Scienter refers to a person’s knowledge that a law is being violated.

“For the reasons set forth below, this court finds that § 1021 is not merely an ‘affirmation’ of the AUMF,” Forrest wrote. “To so hold would be contrary to basic principles of legislative interpretation that require Congressional enactments to be given independent meaning. To find that § 1021 is merely an ‘affirmation’ of the AUMF would require this court to find that § 1021 is a mere redundancy – that is, that it has no independent meaning and adds absolutely nothing to the government’s enforcement powers.”

Brushing aside that argument, Judge Forrest took aim at government arguments that the NDAA did not affect Hedges and his co-plaintiffs personally.

“Here, the uncontradicted testimony at the evidentiary hearing was that the plaintiffs have in fact lost certain First Amendment freedoms as a result of the enactment of § 1021,” Forrest wrote.

At a hearing in March, three of the plaintiffs testified that the possibility of government repression under the NDAA made them reconsider how they approached their journalism and activism.

Guardian journalist Naomi Wolf read testimony from Jonsditir, who prepared a statement saying that she would not visit the U.S. for fear of detention.

Forrest alluded to this testimony in her decision.

“Hedges, Wargalla, and Jonsdottir have changed certain associational conduct, and O’Brien and Jonsdittir have avoided certain expressive conduct, because of their concerns about § 1021. Moreover, since plaintiffs continue to have their associational and expressive conduct chilled, there is both actual and continued threatened irreparable harm,” she wrote.

“In addition, it is certainly the case that if plaintiffs were detained as a result of their conduct, they could be detained until the cessation of hostilities – i.e., an indeterminate period of time,” Forrest continued. “Being subjected to the risk of such detention, particularly in light of the Government’s inability to represent that plaintiffs’ conduct does not fall with § 1021, must constitute a threat of irreparable harm. The question then is: Is that harm immediate?

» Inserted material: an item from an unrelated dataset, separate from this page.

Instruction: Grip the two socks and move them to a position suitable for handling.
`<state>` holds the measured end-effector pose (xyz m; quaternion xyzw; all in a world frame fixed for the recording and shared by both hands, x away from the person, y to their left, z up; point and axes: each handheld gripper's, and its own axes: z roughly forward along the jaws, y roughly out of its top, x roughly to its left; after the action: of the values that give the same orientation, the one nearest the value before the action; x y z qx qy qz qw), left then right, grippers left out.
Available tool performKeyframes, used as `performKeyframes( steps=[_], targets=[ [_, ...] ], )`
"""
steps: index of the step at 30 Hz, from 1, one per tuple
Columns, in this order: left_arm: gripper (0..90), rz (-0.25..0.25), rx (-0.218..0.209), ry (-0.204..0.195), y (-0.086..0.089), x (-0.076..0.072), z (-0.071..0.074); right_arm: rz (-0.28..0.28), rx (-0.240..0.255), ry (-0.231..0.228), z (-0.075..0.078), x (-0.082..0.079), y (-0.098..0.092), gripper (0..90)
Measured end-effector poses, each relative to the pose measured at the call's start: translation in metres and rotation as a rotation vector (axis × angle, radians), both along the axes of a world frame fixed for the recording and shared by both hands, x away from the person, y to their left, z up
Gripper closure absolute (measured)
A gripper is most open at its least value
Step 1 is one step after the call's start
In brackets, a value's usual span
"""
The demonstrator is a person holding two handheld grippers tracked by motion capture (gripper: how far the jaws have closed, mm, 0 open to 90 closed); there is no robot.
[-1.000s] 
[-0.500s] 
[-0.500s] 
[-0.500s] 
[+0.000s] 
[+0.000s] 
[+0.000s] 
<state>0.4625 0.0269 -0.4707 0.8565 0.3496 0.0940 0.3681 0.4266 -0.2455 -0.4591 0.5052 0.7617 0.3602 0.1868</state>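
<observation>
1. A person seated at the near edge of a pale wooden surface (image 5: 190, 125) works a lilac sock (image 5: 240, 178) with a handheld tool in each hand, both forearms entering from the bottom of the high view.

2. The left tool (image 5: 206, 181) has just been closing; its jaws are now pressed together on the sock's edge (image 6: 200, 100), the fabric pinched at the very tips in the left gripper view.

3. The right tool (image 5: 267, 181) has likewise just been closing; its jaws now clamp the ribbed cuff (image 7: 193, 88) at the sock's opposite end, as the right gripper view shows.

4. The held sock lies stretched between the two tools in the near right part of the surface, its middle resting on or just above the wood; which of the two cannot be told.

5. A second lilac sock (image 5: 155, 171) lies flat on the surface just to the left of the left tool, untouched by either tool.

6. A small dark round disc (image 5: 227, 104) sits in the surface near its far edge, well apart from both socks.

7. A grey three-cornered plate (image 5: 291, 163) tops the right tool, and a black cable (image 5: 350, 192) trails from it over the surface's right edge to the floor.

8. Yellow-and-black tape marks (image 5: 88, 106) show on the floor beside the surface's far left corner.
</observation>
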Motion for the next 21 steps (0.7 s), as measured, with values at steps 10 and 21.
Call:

Since the Government will not say that the conduct does not fall outside of §1021, one cannot predict immediacy one way or the other.

The penalty we know would be severe.”

The judge added that she did not make the decision lightly.

“This court is acutely aware that preliminarily enjoining an act of Congress must be done with great caution,” she wrote. “However, it is the responsibility of our judicial system to protect the public from acts of Congress which infringe upon constitutional rights. As set forth above, this court has found that plaintiffs have shown a likelihood of success on the merits regarding their constitutional claim and it therefore has a responsibility to insure that the public’s constitutional rights are protected.”

In a phone conference, the plaintiffs’ attorneys Bruce Afran and Carl Mayer hailed what they called a “complete victory.” “America is more free today than it was yesterday due to the courageous and righteous and very sound ruling by Judge Forrest,” Mayer said. “I think this is a hugely significant development… I think it’s also a testament to the courage of the plaintiffs here.”

One of those plaintiffs, O’Brien, was also jubilant in a separate interview.

“I am extremely happy right now, and what I’m most happy about it is that this ruling has given me trust,” O’Brien said, “Trust is the foundation of just and stable governments, and this ruling gives me hope that we can restore trust in the foundations of government.”

While the U.S. Attorney’s office declined comment on the ruling, Mayer urged the Obama administration to “drop it,” and forego an appeal.

“They have to come to terms with the fact that it’s wholly unconstitutional,” Mayer said.